The Cuban Foreign Minister Bruno Rodríguez Parrilla interrupted the American diplomat on two occasions with points of order that the Assembly's presidency rejected in both instances.
In the first intervention, Rodríguez called Waltz a "liar" and told him that the UN "is not a green beret camp," remarks that were recorded in the minutes of the meeting.
Waltz also questioned the narrative of the "total blockade," pointing out that ships leave ports in Florida with 500 million dollars in goods bound for Cuba, and that countries such as China, Russia, Spain, Mexico, and the United Nations itself have sent humanitarian assistance to the island without any hindrance.
"There is no American blockade. The only embargo is the guillotine that the regime holds over the heads of its own citizens," he asserted.

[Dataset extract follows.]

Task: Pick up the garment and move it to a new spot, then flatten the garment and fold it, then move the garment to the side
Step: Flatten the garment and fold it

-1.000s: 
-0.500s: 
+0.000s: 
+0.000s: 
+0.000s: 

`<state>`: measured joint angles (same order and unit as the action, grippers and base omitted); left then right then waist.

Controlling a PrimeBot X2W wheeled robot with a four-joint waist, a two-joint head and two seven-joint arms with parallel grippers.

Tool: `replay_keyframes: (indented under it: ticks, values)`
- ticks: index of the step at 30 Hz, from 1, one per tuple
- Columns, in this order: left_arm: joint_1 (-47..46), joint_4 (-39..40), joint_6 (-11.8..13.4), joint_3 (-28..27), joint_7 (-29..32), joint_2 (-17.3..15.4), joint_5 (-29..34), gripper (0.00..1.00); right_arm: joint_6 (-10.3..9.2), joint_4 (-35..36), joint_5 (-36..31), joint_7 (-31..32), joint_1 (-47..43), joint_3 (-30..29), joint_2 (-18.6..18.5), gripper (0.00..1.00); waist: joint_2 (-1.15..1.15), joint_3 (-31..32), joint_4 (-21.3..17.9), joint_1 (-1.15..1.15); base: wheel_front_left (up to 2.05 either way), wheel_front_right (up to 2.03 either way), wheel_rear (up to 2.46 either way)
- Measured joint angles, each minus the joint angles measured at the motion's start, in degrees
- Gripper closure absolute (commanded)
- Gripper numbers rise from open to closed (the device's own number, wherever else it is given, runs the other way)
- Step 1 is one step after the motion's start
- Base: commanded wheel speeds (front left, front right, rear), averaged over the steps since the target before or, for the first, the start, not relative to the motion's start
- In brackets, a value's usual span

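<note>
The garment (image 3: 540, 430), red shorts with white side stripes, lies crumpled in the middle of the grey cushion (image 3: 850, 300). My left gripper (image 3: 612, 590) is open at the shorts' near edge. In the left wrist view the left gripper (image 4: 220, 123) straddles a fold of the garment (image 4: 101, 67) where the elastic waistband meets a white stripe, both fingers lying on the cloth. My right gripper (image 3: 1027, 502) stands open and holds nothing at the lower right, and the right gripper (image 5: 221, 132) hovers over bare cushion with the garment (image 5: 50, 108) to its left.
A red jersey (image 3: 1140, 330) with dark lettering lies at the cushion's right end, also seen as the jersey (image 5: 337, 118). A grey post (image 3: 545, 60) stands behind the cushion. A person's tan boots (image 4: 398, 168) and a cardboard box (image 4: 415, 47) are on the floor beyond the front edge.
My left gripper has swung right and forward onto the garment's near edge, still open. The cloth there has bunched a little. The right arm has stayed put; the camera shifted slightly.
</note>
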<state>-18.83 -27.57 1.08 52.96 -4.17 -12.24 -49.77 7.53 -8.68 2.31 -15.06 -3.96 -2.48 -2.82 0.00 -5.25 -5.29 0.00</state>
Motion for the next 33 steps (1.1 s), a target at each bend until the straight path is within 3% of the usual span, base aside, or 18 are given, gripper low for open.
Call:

He also reported that thousands of Cubans are forced to fight in Ukraine, with their salaries going "directly to the regime," and labeled the sending of doctors abroad as a "slave trade" in which the government keeps their wages and threatens the families of the workers.
Despite the opposition from Washington, the Assembly approved the start of the debate with 136 votes in favor, nine against, and 30 abstentions, although this result is significantly lower than the 165 votes Cuba received in the annual vote of October 2025, the worst record in over three decades.
Waltz concluded his remarks with a direct appeal to the delegates: “The world does not have to help the Cuban government hide its greed, its corruption, and its incompetence. The time has come to make a decision.”